Turkish president Recep Tayyip Erdogan arrived in neighboring Azerbaijan on Tuesday to meet with his counterpart and long-time ally Ilham Aliyev. The two traveled to the city of Shushi in the partially-recognized breakaway state of Artsakh. Azerbaijan has occupied the city, as well as other parts of Artsakh, since its brief and victorious conflict with Armenia last October.

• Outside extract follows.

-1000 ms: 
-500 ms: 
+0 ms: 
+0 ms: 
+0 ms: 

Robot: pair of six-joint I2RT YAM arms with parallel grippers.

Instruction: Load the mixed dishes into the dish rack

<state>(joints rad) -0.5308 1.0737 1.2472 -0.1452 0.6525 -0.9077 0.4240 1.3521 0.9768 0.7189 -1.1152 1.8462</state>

Aliyev has been courting Erdogan since the start of the conflict, when he sent a letter thanking his Turkish counterpart for making "open and harsh statements" on what he called a "treacherous act of aggression at all levels" by Armenia. The letter declared Turks a "fraternal people" to Azeris and called Erdogan's support "yet another example of Azeri-Turkish unity." Now, Erdogan has announced that Turkey will be opening a consulate in Shushi, a move likely to increase Turkish influence in Azerbaijan and pressure on Armenia. A Turkish diplomatic presence in Artsakh is also likely to raise the political cost of any future attempts by Armenia to reclaim the territory.
Azerbaijan's victory in the conflict last fall, and particularly the heavy materiel losses it inflicted on the Armenian military, came as a surprise to some observers. Azerbaijani forces destroyed or captured up to 180 tanks and other armored fighting vehicles, 250 conventional and rocket artillery pieces, 40 air defense missile and radar systems, and 380 trucks and other utility vehicles. The total cost of Armenia's losses has been estimated at just over $4 billion, an amount equal to the country's entire national budget in 2020.
Azerbaijani forces were able to inflict such disproportionate damage on the Armenian military through extensive use of Turkish-made unmanned combat aerial vehicles. (The most popular of these drones is the TB2, produced by the Bayraktar corporation owned by President Erdogan's son-in-law.) These remote-controlled aircraft, some armed with guided missiles and some functioning as munitions themselves, have appeared in many recent regional conflicts, including Syria and Eastern Ukraine. In Artsakh, they were the bane of any Armenian troops or armor caught in the open. Cheaper than manned ground attack aircraft and easier for low-skill troops to operate, they are helping non-state actors and second-world militaries close the gap with better-equipped competitors.
For now, it seems that Turkey will be able to continue expanding her sphere of influence until she crosses a more serious regional power, such as Russia. And Azerbaijan's Aliyev seems happy to serve as a junior partner to Erdogan so long as the relationship helps him stay in power and act on his own ambitions in the region.